Tiny Robot Backflips through the Colon

A tiny rectangular robot developed at Purdue University  can travel throughout a colon to deliver drugs by doing back flips. The low-cost, magnetic microrobots are made of polymer and metal and are nontoxic and biocompatible. The robot could get a drug directly to its target site, without side effects like hair loss or stomach bleeding, that the drug may otherwise cause by interacting with other organs along the way. The researchers chose the colon for in vivo experiments because it has an easy point of entry and rough conditions that would prove its resilience. Since it is only the size of a few human hairs and too small to carry a battery, the microrobot is powered and wirelessly controlled from the outside by a magnetic field. “When we apply a rotating external magnetic field to these robots, they rotate just like a car tire would to go over rough terrain,” says researcher David Cappelleri.



Transcript

00:00:00 We've been working on these microscale tumbling  microrobots. So these are small little magnetic   bodies, which we can control using external  magnetic fields. Just like you have a car   tire to go over different rough  terrain, we can use that same   kind of modality to have these robots go over  rough terrain, dry surfaces, in wet surfaces,   up and down inclines.

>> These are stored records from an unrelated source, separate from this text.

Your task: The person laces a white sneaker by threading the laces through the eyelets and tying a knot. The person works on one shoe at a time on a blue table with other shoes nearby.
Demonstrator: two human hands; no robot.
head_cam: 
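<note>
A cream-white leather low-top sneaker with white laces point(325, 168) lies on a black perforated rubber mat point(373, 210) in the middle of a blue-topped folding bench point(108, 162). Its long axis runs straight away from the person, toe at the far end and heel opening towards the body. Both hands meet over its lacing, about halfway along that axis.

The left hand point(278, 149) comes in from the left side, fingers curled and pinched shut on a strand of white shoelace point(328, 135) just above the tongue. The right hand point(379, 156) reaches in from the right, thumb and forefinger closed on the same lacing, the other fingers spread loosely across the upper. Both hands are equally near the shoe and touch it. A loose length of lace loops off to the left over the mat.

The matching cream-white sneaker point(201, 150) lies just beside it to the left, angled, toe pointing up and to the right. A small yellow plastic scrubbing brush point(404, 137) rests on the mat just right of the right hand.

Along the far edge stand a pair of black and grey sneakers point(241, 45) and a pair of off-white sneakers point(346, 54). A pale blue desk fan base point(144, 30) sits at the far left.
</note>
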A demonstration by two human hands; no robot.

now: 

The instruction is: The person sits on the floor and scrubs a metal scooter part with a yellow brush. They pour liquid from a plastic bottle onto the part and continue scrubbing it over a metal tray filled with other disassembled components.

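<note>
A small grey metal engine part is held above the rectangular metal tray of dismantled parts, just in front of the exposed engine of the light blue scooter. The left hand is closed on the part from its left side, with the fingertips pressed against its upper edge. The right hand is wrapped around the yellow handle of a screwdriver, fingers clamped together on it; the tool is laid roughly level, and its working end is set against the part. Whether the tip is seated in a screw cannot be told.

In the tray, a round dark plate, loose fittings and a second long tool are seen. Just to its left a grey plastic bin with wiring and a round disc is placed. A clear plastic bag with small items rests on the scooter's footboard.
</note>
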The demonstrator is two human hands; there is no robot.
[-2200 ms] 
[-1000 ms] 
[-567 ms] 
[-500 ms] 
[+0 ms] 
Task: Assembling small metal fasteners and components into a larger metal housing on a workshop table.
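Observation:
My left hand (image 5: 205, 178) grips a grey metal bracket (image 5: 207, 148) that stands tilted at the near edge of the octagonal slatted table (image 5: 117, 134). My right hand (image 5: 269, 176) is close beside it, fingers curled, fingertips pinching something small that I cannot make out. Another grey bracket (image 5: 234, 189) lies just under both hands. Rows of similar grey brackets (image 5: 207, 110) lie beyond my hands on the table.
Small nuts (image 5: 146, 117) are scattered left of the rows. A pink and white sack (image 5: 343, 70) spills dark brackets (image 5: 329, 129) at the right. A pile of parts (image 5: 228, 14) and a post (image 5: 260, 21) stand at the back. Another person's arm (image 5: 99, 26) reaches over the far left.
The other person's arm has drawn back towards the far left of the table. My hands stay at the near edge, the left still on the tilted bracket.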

Our next step is, what kind  of real applications or biomedical applications   can we do with these robots. --There's  lots of potential applications for the   technology that Dave's lab has really been  pioneering. We picked something that we thought   would be easiest as a first demonstration  to start with, which is imaging the colon,   and thinking about GI issues. Because they're  small, it fit well inside even a mouse's colon.   And then we were able to see what reaction (and  really there wasn't much at all) the tissue had in  

00:00:48 relation to these microrobots as they were moving  back and forth. --This is the first demonstration   of a microscale tumbling robot in vivo. We were  able to show that we can locomote, and we're able   to actually get the robots to move up and down  the colon very easily. So we're pretty excited to   show that we do have mobility in vivo with these  magnetic microrobots. --The fact that we could get   the robot introduced, manipulate back and  forth, localized to a specific location,   and then it would actually pass out naturally,  without any harm to the animal, I think was a   really great first demonstration of the biomedical  applications. Once we move up to large animals or   humans, I think you're going to be doing something  deeper into tissue, with maybe not just one,   but a dozen of these robots, and would be  watching these flip through a much larger colon.   Then you can think about multiple payloads, and  even targeting multiple sites. --There's nothing  

00:01:37 here that I think we could individually do,  but together, we can really do something great.